[出典] "A Sensitive Technique Unravels the Kinetics of Activation and Trans-Cleavage of CRISPR-Cas Systems" Feng W, Peng H, Zhang H, Weinfeld M, Le XC. Angew Chem Int Ed Engl. 2024-03-25. https://doi.org/10.1002/anie.202404069 [所属] U Alberta, Research Center for Eco-Environmental Sciences CAS (兼任);グラフィカルアブストラクト 

 CRISPR-Cas13aシステムの活性化には、crRNA-Cas13aリボヌクレオタンパク質(RNP)複合体の形成と、RNA活性化因子とRNPの結合が必要である。これら2つの結合過程は、CRISPR-Cas13aシステムの性能において重要な役割を果たしている。しかしながら、結合の動態はまだ十分に理解されておらず、動的に形成されるCRISPR-Cas13a酵素の活性をリアルタイムで測定する高感度な方法がないことが主な課題である。
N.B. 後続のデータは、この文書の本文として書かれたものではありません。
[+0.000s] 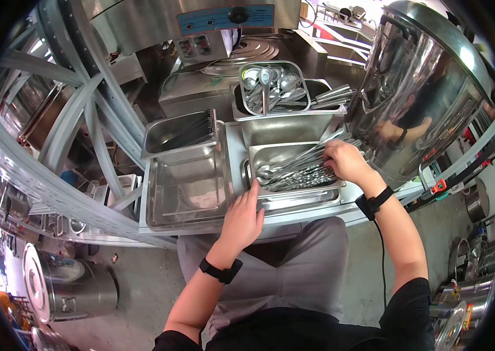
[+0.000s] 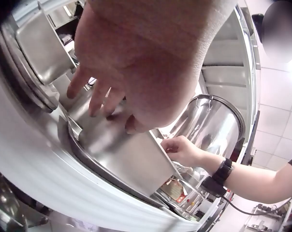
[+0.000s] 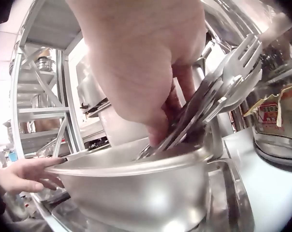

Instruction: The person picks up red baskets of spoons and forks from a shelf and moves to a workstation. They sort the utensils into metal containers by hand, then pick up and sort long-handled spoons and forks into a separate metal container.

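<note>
The left hand (image 1: 242, 219) lay nearest, fingers straight and slightly spread, fingertips resting on the near rim of a steel pan (image 1: 271, 153) of forks on the counter (image 1: 233, 153). Across that pan the right hand (image 1: 345, 161) had its fingers curled around a bundle of forks (image 1: 306, 172), whose tines stuck out past the far rim in the right wrist view. Left of it sat a wide shallow tray (image 1: 168, 202). Farther back stood a pan of spoons (image 1: 272, 86), and a large steel boiler (image 1: 428, 88) rose at the right
</note>
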A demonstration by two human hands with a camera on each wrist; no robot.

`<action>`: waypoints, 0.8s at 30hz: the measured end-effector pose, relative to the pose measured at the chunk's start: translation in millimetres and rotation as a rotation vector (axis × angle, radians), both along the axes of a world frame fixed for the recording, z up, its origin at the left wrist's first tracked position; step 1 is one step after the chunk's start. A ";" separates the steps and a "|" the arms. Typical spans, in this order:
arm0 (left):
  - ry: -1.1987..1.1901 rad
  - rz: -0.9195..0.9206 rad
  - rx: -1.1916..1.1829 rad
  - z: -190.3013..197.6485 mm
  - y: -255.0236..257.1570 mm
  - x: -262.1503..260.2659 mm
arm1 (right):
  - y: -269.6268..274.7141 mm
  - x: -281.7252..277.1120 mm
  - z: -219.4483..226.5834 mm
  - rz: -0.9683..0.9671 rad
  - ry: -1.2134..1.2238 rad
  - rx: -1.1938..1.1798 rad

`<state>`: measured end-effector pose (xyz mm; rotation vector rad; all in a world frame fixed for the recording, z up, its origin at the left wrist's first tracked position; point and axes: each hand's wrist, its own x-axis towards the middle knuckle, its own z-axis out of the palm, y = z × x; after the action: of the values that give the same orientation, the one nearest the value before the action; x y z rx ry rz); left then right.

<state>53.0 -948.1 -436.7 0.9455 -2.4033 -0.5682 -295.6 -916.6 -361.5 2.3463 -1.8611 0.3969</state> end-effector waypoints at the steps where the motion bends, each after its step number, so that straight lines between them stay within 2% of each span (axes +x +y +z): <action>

 カナダの研究チームが今回、結合動態を研究する新たな手法を開発し、Cas13aとその活性化因子との結合の速度定数 (konとkoff) と解離定数 (Kd) を測定した。この手法により、CRISPR-Casシステムのトランス切断速度をリアルタイムで測定し、活性化されたCRISPR-Cas三元複合体の濃度をリアルタイムで得ることに基づいて、結合と切断の動態を別々に解明し、定量化した。さらに、crRNA-Cas13a RNPは一旦活性化されると、広い温度範囲 (7-37℃ ) に渡って速いトランス開裂を維持することを、発見した。Cas13aのこの特徴は、常温 (例えば25℃) でのトランスクリプトームや診断に有用である。